Scan the material below for "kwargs", then return each line that contains it.

==== DATASET EXCERPTS ====

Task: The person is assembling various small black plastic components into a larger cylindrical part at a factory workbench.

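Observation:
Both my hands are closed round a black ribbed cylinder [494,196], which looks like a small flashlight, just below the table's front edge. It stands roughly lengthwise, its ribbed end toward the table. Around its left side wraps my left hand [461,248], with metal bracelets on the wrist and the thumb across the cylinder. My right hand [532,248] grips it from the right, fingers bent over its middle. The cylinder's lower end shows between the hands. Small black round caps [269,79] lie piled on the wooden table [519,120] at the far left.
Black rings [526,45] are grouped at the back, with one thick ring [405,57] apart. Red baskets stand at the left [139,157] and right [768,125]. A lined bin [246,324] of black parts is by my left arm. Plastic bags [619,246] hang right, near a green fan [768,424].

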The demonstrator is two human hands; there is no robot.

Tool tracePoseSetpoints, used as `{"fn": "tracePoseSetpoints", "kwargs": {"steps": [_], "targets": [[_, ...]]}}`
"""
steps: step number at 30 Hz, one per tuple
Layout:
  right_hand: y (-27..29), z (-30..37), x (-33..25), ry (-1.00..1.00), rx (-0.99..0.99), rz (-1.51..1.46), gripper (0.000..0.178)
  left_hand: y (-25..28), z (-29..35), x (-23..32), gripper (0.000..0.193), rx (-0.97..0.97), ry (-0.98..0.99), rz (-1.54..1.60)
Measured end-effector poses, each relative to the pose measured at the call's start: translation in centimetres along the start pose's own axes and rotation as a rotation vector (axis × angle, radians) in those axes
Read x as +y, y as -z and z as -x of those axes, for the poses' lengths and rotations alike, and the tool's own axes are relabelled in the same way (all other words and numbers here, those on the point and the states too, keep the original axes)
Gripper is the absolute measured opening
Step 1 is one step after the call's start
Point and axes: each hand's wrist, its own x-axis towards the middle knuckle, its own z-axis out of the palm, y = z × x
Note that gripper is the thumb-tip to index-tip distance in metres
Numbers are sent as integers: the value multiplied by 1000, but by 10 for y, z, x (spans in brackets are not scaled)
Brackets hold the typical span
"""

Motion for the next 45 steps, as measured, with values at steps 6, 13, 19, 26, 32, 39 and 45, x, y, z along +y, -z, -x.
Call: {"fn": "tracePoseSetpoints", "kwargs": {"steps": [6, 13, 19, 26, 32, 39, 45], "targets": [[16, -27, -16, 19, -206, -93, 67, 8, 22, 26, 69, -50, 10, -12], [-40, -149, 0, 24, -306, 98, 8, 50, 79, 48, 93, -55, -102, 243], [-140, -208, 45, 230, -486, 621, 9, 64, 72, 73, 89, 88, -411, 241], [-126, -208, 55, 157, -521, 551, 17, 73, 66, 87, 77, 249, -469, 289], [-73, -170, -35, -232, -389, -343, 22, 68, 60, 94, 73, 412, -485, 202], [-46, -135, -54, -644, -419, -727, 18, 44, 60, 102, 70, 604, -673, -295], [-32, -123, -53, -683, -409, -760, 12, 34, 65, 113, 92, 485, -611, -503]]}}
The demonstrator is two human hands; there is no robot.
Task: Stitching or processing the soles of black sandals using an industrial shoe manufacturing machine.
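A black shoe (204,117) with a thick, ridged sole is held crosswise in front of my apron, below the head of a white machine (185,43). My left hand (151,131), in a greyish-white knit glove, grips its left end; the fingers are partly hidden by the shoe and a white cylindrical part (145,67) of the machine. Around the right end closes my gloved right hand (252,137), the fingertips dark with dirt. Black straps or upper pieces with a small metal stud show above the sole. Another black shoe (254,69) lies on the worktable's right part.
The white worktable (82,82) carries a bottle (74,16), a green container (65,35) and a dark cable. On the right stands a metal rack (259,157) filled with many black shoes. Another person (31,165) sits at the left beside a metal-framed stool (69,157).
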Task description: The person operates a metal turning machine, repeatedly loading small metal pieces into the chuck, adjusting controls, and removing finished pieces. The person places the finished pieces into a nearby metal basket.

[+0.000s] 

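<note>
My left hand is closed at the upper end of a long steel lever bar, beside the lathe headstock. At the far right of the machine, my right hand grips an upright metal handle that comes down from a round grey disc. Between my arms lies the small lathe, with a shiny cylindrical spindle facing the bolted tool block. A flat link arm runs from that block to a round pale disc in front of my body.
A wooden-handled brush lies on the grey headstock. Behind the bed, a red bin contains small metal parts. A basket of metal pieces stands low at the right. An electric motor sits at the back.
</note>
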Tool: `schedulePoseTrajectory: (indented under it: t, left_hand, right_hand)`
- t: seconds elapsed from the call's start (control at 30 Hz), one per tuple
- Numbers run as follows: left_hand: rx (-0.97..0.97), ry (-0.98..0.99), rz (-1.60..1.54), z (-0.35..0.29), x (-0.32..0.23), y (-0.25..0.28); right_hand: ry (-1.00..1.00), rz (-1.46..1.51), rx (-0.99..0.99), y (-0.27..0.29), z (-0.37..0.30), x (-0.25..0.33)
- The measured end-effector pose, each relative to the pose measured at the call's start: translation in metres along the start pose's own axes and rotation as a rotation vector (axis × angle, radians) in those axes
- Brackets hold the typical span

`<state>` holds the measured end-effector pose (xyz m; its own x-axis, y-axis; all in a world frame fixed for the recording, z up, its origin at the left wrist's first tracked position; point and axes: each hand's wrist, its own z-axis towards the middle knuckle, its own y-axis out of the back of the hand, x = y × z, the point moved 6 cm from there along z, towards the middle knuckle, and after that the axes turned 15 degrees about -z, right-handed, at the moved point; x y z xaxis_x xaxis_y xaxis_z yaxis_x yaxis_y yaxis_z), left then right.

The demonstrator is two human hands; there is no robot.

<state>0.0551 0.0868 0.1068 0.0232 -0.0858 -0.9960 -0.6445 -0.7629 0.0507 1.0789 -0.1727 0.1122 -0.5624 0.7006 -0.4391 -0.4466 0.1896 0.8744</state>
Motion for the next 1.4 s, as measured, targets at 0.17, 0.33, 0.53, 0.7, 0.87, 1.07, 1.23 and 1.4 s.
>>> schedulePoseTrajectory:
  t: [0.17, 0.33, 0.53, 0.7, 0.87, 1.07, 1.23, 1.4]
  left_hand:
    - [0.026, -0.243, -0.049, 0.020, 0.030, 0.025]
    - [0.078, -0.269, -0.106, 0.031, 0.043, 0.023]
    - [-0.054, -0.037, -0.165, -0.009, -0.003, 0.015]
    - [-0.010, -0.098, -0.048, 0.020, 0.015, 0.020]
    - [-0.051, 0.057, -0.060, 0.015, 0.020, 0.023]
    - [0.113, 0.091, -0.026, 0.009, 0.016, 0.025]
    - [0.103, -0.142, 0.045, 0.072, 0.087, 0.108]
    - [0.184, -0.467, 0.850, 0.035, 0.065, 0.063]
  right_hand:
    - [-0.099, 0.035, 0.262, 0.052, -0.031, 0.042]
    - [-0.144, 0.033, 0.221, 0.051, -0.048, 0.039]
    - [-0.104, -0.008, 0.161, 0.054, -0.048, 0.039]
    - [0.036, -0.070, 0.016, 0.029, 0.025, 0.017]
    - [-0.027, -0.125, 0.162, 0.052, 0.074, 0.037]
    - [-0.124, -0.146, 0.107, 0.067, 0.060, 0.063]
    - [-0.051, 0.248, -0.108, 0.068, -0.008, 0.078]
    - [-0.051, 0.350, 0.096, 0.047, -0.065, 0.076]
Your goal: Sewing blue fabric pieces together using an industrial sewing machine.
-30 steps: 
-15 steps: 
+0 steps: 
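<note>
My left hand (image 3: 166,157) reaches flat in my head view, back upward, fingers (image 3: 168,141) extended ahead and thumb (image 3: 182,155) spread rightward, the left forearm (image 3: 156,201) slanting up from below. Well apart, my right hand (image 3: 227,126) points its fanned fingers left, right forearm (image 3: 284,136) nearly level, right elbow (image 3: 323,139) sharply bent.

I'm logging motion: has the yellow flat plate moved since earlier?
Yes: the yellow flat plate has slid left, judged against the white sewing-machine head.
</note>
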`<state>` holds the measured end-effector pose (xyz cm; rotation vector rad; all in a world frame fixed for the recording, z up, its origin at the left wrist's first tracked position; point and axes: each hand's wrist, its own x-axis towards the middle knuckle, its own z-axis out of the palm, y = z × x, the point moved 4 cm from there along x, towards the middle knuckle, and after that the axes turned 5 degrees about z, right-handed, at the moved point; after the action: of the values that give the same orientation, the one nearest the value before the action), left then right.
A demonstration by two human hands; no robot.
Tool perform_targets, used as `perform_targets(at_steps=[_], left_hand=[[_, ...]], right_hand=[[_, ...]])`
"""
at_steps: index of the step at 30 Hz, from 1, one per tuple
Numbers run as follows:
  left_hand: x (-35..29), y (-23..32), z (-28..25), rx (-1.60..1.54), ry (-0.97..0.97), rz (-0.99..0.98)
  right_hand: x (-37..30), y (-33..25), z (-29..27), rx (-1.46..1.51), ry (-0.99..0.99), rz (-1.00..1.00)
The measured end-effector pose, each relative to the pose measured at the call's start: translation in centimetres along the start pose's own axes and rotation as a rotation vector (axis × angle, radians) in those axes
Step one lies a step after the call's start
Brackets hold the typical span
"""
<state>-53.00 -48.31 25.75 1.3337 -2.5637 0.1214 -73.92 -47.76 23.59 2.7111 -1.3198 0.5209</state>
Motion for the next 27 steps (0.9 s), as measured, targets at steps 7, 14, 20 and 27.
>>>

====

_SOLUTION FOR THIS PROBLEM_
Tool tracePoseSetpoints, used as `{"fn": "tracePoseSetpoints", "kwargs": {"steps": [_], "targets": [[_, ...]]}}`
Call: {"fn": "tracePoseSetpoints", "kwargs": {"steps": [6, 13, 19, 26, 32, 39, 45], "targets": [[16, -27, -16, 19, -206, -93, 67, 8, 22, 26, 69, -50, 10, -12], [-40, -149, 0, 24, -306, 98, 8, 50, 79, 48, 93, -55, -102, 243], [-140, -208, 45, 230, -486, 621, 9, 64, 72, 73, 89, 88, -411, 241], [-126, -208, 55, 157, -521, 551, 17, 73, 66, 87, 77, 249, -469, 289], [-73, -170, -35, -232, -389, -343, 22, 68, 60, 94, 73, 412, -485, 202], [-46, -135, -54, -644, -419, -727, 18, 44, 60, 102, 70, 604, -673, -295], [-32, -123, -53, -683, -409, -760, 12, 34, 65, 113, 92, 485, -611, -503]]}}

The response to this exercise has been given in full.